Data extracted from a collection
· · · · ·

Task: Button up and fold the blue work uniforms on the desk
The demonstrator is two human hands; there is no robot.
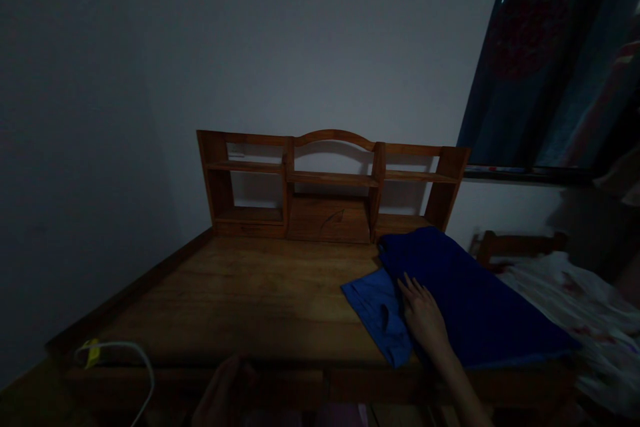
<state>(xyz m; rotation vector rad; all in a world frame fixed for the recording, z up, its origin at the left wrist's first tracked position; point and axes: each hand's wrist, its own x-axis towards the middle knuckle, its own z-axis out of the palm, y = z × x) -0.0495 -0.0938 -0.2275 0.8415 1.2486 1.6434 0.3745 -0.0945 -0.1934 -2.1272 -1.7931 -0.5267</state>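
In the head view, as I watch from a distance, a person's bare right hand (424, 313) lies at the left edge of a deep-blue folded cloth (470, 300), right of centre in the frame, its fingers extended and slightly parted, pinching nothing I can make out. The cloth spreads rightward from that hand, its long axis slanting from the brown wooden shelf unit (333, 179) toward the lower right. A smaller, lighter-blue piece of fabric (370, 307) lies just left of the hand on the brown wooden desk (250, 307). The right hand is clearly the nearer; the left hand (220, 387), blurred at the bottom of the frame, is well apart from both fabrics, and I cannot tell how its fingers are set.
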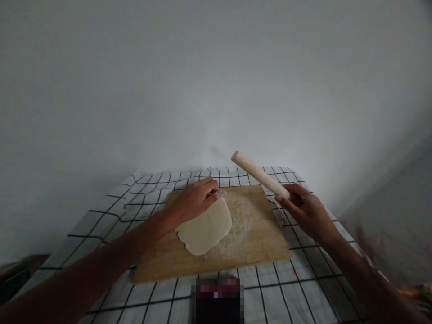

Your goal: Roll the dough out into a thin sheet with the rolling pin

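Observation:
A wooden rolling pin (pixel 258 173) is held up at a slant by my right hand (pixel 305 207), which is closed round its lower end, off the right edge of the board. The pin's free end points up and to the left. On the wooden board (pixel 263 240) lies a flat, rolled-out sheet of dough (pixel 204 231) with an uneven front edge. My left hand (pixel 199 195) is at the dough's far edge, its floury fingertips pinched on it. The hand and forearm cover the dough's far left part.
Flour is smeared over the board's right half. A white cloth with black grid lines (pixel 270 288) covers the table, wrinkled at the left. A white wall (pixel 216 90) rises behind the table. A loop of cord (pixel 280 215) shows at the board's right edge. A pixelated dark patch hides the front middle.

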Motion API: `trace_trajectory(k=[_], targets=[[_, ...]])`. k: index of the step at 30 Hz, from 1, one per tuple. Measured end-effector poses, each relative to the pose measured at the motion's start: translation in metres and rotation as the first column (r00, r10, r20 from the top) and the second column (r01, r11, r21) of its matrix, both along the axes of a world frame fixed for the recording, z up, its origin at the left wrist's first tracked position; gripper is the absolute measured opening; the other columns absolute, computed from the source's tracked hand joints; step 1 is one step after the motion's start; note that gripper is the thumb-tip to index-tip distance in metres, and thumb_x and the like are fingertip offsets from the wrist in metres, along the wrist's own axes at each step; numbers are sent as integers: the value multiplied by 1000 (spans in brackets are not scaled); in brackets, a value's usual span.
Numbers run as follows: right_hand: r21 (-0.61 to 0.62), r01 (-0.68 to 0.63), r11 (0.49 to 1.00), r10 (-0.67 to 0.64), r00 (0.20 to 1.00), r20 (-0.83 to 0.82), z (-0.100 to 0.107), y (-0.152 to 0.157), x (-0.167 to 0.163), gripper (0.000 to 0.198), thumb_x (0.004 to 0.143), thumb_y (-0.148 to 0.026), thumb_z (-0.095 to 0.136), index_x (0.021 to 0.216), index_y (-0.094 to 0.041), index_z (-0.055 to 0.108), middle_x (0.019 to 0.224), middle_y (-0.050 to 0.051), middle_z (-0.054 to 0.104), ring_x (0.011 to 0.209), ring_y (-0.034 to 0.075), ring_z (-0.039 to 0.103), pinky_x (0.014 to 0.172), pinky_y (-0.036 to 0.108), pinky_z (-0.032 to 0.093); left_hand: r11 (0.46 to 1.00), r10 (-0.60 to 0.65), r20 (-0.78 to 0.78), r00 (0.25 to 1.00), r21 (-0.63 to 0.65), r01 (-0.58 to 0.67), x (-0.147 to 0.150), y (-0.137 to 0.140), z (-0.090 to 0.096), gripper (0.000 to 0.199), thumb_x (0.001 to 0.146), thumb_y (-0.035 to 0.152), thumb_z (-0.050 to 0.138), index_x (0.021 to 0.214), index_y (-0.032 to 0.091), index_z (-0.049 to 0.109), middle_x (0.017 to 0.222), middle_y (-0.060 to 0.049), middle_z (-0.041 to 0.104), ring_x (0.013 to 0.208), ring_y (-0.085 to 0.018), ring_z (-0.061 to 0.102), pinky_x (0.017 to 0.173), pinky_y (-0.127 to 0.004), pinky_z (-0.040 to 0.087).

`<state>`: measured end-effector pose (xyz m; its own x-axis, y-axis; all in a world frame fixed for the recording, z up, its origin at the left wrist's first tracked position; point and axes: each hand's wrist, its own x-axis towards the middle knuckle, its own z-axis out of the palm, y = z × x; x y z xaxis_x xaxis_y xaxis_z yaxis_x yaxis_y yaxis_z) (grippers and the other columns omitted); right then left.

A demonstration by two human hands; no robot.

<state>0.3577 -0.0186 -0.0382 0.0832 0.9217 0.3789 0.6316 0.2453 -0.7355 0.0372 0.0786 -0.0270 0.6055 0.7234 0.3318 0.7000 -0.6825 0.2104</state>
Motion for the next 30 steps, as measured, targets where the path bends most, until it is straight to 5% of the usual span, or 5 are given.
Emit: trace_trajectory(k=[5,11,16,21,30], targets=[[-109,-1,994,-5,998,-57,8,-7,-2,48,98,-65,49,89,-20,63,60,-5,45,53,12,41,47,25,27,995,-16,-39,999,-97,12,31,13,-3,37,102,52,47,86,24,64,70,1,64,65,-18,61,62,-29,37],[-171,18,985,19,977,212,3,-4,17,59,94,-71,51,63,-21,56,54,-3,40,51,12,37,46,26,25,997,58,258,964,-73,-41,27,24,20,29,101,29,40,107,22,67,105,-4,74,96,-21,68,84,-33,50],[-364,-226,904,334,903,270,0,-6,15,56,93,-69,55,68,-20,64,57,-3,47,53,12,42,47,26,24,994,65,334,940,-107,-31,4,-40,42,32,104,29,38,120,20,64,120,-7,73,111,-22,67,97,-40,52],[-308,-117,944,236,893,383,-5,-2,6,53,88,-74,59,78,-22,66,64,-1,60,58,15,54,52,26,33,998,-58,11,998,-9,58,26,-103,6,45,108,35,35,148,18,50,156,-11,52,147,-26,43,123,-46,34],[-77,61,995,-32,944,328,-25,29,12,56,99,-69,36,90,-22,64,95,9,71,71,21,65,65,31,44,995,66,-170,983,-69,-79,73,17,-13,58,108,47,28,156,17,42,164,-18,35,155,-36,27,121,-64,24]])
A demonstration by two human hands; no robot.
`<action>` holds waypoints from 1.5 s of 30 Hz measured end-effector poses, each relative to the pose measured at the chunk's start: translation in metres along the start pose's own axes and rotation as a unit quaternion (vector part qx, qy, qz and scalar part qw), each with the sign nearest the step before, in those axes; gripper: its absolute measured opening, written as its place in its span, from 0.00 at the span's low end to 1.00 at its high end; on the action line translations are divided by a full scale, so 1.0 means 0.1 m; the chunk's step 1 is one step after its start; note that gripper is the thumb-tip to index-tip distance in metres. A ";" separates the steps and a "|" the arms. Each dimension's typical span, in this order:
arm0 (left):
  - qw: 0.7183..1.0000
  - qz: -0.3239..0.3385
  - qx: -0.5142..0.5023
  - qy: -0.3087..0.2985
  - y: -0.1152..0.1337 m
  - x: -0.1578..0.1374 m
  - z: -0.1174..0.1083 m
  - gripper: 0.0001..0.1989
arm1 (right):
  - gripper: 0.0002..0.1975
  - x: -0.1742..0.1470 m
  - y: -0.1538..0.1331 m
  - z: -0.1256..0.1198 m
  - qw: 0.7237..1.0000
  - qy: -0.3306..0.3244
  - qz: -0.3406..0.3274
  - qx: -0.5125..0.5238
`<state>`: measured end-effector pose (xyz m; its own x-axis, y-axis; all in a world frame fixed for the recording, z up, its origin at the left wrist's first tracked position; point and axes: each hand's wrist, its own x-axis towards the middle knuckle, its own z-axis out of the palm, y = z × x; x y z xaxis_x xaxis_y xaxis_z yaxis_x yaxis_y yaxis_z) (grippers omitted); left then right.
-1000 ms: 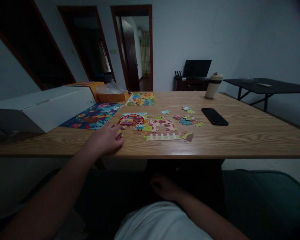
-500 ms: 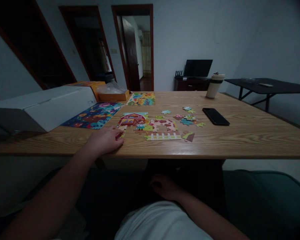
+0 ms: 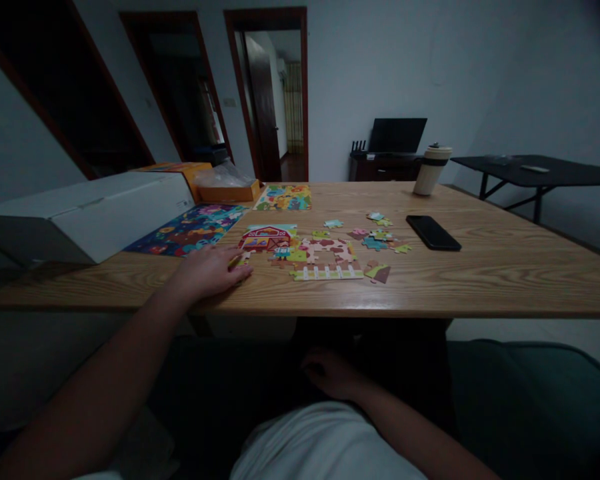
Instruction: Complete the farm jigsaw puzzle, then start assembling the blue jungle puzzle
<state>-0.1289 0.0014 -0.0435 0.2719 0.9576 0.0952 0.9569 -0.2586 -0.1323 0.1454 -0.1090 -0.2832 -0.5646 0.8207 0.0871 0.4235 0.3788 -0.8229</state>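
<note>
My left hand (image 3: 215, 272) is on the wooden table at the left edge of a partly joined jigsaw puzzle. Its thumb and fingers are closed at a small puzzle piece (image 3: 243, 257), which they partly cover. Just beyond the fingertips lies a section with a red barn (image 3: 266, 235). To its right is a pink-and-brown cow section (image 3: 325, 249) with a gap in its middle, above a white fence strip (image 3: 329, 273). Down in the dark below the table edge, my right hand (image 3: 333, 375) rests on my lap, fingers curled, with nothing visible in it.
Loose puzzle pieces (image 3: 375, 243) lie right of the cow, near a black phone (image 3: 433, 233). A cup (image 3: 431, 171) stands farther back. Left are a white box (image 3: 115, 210), a dark blue puzzle (image 3: 190, 229), an orange tray (image 3: 230, 193) and a yellow puzzle (image 3: 284, 197).
My left hand has shifted slightly at the barn's left side, its fingers spreading further over the small piece and its thumb moving a little right. My right hand stays still.
</note>
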 end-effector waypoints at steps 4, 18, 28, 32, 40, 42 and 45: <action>0.998 0.035 -0.036 -0.023 -0.08 0.06 0.08 0.36 | 0.14 -0.01 -0.06 -0.01 1.000 -0.004 0.002 -0.020; 0.994 0.090 -0.067 -0.016 -0.30 0.18 0.19 0.30 | 0.14 0.79 -1.94 -0.94 0.909 -0.069 -0.276 -0.303; 0.981 0.125 -0.144 -0.022 -0.53 0.30 0.35 0.27 | 0.21 1.67 -1.86 -1.03 0.899 -0.023 -0.183 -0.397; 0.982 0.123 -0.141 -0.020 -0.52 0.29 0.35 0.26 | 0.21 1.77 -1.87 -1.04 0.893 -0.032 -0.202 -0.401; 0.977 0.151 -0.150 -0.010 -0.62 0.35 0.45 0.24 | 0.15 1.71 -1.92 -1.00 0.838 0.012 -0.268 -0.475; 0.974 0.165 -0.154 -0.009 -0.63 0.35 0.46 0.24 | 0.15 1.68 -1.91 -1.01 0.813 0.026 -0.286 -0.507; 0.977 0.155 -0.148 -0.003 -0.57 0.34 0.42 0.23 | 0.16 1.68 -1.90 -1.03 0.795 0.045 -0.289 -0.531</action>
<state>-0.1790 0.0538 -0.0742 0.5536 0.8279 0.0901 0.8163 -0.5608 0.1381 0.0430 0.0008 -0.0546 -0.8500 0.3869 0.3575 0.4974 0.8130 0.3026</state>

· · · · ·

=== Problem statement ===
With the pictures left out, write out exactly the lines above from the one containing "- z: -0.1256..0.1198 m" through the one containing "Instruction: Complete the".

=== Solved problem ===
  - z: -0.1256..0.1198 m
  - qw: 0.7237..1.0000
  - qy: -0.3306..0.3244
  - qz: -0.3406..0.3274
  - qx: -0.5125..0.5238
`<state>`: measured end-effector pose (xyz m; its own x-axis, y-axis; all in a world frame fixed for the recording, z up, its origin at the left wrist's first tracked position; point and axes: each hand's wrist, its own x-axis towards the middle knuckle, its own z-axis out of the palm, y = z × x; x y z xaxis_x xaxis_y xaxis_z yaxis_x yaxis_y yaxis_z) (grippers omitted); left then right.
-1000 ms: 
-500 ms: 
+0 ms: 
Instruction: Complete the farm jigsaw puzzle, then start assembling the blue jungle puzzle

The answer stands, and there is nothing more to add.